• INSTRUCTIONS TO FOLLOW: Which lines below include the string "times"? Please show each one.

○ ○ ○ ○ ○

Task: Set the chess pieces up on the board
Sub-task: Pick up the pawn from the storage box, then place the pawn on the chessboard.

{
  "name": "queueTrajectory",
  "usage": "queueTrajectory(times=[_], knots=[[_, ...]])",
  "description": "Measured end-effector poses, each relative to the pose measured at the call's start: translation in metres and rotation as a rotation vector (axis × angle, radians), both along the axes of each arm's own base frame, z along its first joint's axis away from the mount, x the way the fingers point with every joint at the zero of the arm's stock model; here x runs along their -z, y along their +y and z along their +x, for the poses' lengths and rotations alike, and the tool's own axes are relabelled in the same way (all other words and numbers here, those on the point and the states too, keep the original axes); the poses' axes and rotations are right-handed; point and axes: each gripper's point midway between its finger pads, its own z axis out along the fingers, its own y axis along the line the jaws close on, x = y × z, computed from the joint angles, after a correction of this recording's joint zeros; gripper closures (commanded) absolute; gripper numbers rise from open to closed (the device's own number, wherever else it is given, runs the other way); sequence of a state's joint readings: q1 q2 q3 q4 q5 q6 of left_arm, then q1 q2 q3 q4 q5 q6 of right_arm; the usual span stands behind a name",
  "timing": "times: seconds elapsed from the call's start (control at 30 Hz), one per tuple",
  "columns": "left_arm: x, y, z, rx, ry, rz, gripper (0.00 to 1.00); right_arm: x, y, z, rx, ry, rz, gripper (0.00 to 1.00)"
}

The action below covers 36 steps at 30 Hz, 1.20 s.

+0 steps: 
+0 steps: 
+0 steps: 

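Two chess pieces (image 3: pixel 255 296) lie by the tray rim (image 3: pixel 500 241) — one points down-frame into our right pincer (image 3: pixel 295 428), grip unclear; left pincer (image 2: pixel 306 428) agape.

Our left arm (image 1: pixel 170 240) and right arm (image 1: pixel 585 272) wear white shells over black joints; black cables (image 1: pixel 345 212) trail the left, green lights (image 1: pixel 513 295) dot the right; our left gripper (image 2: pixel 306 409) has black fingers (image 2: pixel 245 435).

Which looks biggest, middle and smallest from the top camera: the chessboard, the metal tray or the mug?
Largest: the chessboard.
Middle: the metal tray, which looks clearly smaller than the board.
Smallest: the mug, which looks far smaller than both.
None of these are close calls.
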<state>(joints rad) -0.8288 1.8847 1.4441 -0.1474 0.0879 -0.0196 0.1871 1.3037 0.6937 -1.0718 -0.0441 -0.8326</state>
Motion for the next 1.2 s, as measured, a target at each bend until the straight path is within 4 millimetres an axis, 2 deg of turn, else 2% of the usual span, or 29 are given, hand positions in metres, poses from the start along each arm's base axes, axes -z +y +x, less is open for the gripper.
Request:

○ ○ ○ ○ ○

• EXPECTED OUTPUT:
  "usage": "queueTrajectory(times=[_], knots=[[_, ...]])",
  "timing": "times: seconds elapsed from the call's start (control at 30 Hz), one per tuple",

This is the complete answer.